Your goal.
Look for the string "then" in the data below, and copy each line that holds it.

Provided data.
┄┄┄┄┄┄┄┄┄┄

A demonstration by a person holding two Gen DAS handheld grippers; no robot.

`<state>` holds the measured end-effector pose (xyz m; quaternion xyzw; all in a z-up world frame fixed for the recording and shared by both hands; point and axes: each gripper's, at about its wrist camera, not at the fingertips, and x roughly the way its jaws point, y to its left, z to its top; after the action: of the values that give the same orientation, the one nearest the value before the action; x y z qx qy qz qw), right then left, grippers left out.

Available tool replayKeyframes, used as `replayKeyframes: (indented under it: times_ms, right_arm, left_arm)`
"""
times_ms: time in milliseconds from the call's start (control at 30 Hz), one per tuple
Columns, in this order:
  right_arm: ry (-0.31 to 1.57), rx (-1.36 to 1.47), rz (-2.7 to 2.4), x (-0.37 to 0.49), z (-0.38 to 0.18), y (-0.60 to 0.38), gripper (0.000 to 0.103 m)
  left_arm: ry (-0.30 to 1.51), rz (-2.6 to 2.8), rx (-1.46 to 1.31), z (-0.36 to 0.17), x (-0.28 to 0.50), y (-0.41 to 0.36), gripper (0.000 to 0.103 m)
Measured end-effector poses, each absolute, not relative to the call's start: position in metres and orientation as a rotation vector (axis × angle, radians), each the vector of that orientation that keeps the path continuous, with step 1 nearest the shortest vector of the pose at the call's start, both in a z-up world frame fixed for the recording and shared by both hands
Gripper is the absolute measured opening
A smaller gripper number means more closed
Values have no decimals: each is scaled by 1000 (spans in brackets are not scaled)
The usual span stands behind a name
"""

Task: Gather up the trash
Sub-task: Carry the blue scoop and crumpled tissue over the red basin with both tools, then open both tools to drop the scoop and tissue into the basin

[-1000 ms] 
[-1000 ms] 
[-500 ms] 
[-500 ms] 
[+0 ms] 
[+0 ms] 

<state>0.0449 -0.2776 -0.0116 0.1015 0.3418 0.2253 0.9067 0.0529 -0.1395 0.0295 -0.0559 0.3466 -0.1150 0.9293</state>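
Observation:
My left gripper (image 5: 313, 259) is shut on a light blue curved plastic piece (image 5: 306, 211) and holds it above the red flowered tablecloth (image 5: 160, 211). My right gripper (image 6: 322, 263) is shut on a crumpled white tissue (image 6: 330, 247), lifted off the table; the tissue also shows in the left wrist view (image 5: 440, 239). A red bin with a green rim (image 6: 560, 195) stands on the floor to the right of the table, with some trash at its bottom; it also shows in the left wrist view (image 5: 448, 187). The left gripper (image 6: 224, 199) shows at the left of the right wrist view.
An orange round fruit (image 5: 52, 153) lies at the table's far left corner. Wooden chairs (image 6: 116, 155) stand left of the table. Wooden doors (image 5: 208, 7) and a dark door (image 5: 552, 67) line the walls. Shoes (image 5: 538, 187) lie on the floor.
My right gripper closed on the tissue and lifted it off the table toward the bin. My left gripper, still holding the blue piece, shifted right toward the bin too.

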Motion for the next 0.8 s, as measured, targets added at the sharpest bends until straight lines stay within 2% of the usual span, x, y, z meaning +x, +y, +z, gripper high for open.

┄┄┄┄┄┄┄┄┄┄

Exercise result.
`<state>` holds the measured end-effector pose (xyz m; quaternion xyzw; all in a z-up world frame fixed for the recording and shared by both hands; point and axes: each gripper's, at about its wrist camera, not at the fingertips, and x roughly the way its jaws point, y to its left, z to its top; after the action: of the values that give the same orientation, the one nearest the value before the action; x y z qx qy qz qw), right then left, grippers left out.
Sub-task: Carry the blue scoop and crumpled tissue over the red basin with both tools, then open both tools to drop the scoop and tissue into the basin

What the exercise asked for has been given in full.